I had an idea last night. As a resource tool, and something interactive for us to do, i wanted to find information on the different ways we grieve. The reason behind it is because im sick of we all grieve in different ways. Because while we all have our differences, we all have our similarities as well. So during this break from teaching, i have turned to google to see what i can find.

The first article that popped up via bing was an ezine article simply entitled “the different ways we grieve.” The article was basic, comparing the ways men, women and children grieve.

According to the article, Men like to express grief through phycial activity. Conversley, women like to converse with one another about how they are feeling. Additionally, the author said that children fall into the same category as men.

This was how alot of the online articles i first found were. While it is interesting to know how the sexes differentiate on grief, i think this is something we already knew as a society. What i am looking for is the different ways we grieve as individuals.

The next thing i found (after refining my search) was interesting, but it was an amazon book preview (so i really couldnt get information). It was a book by Susan A. Berger called “The five ways we grieve.” It was exactly what i wanted to find! Only, i cant look at anything other than the table of contents online.

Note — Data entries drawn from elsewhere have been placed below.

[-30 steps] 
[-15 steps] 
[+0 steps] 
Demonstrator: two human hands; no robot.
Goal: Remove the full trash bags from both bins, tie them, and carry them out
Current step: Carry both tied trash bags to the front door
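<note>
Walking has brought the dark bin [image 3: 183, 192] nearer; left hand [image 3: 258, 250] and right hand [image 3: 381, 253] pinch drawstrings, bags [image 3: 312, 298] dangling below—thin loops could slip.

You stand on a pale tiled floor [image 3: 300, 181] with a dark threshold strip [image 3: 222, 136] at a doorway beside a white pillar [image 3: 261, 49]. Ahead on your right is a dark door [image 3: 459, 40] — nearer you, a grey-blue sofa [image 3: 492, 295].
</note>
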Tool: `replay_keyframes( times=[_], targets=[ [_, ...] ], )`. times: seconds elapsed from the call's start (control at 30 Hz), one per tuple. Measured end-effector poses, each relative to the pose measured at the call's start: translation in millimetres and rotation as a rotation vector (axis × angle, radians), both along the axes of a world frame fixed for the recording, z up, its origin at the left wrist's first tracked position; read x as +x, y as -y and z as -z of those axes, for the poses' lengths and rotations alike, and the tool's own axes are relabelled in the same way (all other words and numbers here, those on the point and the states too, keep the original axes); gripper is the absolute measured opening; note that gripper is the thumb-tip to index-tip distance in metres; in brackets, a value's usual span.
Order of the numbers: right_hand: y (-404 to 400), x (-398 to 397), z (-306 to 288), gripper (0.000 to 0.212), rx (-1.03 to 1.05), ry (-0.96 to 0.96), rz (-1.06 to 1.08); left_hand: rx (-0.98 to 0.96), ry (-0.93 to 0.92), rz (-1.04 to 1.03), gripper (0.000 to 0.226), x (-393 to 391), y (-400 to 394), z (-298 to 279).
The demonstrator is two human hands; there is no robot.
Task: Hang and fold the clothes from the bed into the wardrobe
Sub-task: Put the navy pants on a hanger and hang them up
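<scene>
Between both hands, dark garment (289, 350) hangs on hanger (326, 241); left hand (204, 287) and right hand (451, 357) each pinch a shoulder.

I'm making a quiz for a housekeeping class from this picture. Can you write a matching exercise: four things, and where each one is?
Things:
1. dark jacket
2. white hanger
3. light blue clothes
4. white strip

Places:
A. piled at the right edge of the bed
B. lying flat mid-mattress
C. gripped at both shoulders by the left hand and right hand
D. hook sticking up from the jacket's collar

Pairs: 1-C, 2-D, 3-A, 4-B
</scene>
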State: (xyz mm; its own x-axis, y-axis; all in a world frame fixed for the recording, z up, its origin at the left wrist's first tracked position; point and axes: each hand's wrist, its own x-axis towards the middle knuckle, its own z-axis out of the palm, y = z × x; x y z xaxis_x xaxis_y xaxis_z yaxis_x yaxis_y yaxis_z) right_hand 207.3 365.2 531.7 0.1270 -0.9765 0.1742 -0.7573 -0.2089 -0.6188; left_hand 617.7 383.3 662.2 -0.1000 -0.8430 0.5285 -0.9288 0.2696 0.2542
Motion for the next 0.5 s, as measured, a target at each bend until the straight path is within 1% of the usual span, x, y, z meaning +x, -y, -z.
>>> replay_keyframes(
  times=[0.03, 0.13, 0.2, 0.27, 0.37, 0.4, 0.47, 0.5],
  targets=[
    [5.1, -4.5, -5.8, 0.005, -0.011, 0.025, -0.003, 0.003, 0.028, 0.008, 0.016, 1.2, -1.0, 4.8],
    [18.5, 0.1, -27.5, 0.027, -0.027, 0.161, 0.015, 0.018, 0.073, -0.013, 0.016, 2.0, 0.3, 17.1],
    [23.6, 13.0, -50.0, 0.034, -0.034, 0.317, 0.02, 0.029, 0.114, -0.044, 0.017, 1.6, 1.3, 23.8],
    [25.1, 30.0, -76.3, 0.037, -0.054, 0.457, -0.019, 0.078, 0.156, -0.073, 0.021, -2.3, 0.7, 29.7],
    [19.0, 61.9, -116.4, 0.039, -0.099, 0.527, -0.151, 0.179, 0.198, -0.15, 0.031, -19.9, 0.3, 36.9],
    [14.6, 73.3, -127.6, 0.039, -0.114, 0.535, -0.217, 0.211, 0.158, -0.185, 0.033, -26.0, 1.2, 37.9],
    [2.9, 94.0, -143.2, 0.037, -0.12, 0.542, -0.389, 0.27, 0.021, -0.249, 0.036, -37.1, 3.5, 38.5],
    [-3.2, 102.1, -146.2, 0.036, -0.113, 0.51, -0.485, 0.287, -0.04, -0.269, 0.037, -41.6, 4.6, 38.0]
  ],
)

What i will do is i will list the table of contents, and then i will search for the book after work (i live next to two bookstores). Here are the different ways we grieve (according to the author): There is the Nomad (assumably someone who changes there life and moves on to something new directly after the loss), the Memorialist (probably what alot of us are, someone who memorializes thelife of the departed), the Normalizer (tries hard to keep the normalcy of their life in tact), the Activist (I’m guessing i’d classify into this one – someone who tries to make a change in the world as a result of their loved one’s demise) and the seeker (Which could be open to interpatation). Each of those chapters are around 30 pages long. I’m assuming it is a very interesting read.

Ok, the majority of the searches i’ve found have been things that tie into one of the two things ive talked about. What i am going to do is make this post a two parter. Once i get to read Mrs. Berger’s work, i will come in and talk about the things i have learned.

Untill then, keep the happy memories up front RHV.